What is needed
Reproduce the data in full, exactly as given, leaving images out.

______________________________

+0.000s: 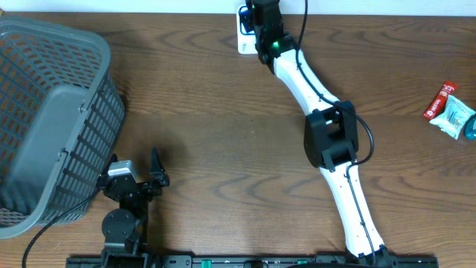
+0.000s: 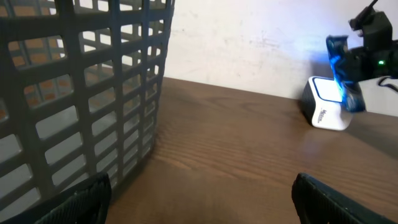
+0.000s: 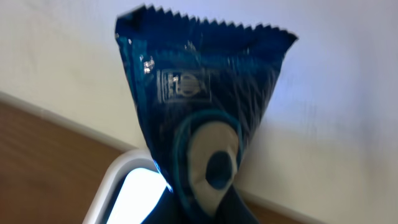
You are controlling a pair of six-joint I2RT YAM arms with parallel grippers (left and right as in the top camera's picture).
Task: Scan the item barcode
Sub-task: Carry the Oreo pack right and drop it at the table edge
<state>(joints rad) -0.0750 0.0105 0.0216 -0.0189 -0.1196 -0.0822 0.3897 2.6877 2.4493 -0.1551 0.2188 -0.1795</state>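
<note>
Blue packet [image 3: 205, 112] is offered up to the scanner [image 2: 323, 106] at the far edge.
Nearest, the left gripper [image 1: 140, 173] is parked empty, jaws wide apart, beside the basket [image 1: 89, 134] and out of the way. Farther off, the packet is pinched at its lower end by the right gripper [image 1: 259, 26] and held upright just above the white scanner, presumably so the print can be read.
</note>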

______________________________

Response area
+0.000s: 
+0.000s: 
+0.000s: 
You are controlling a pair of six-joint I2RT YAM arms with parallel grippers (left and right as in the top camera's picture).
Task: Scan the item barcode
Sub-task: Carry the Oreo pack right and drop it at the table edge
<state>(joints rad) -0.0750 0.0105 0.0216 -0.0189 -0.1196 -0.0822 0.3897 2.6877 2.4493 -0.1551 0.2188 -0.1795</state>
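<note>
Blue packet [image 3: 205, 112] is offered up to the scanner [image 2: 323, 106] at the far edge.
Nearest, the left gripper [image 1: 140, 173] is parked empty, jaws wide apart, beside the basket [image 1: 89, 134] and out of the way. Farther off, the packet is pinched at its lower end by the right gripper [image 1: 259, 26] and held upright just above the white scanner, presumably so the print can be read.
</note>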

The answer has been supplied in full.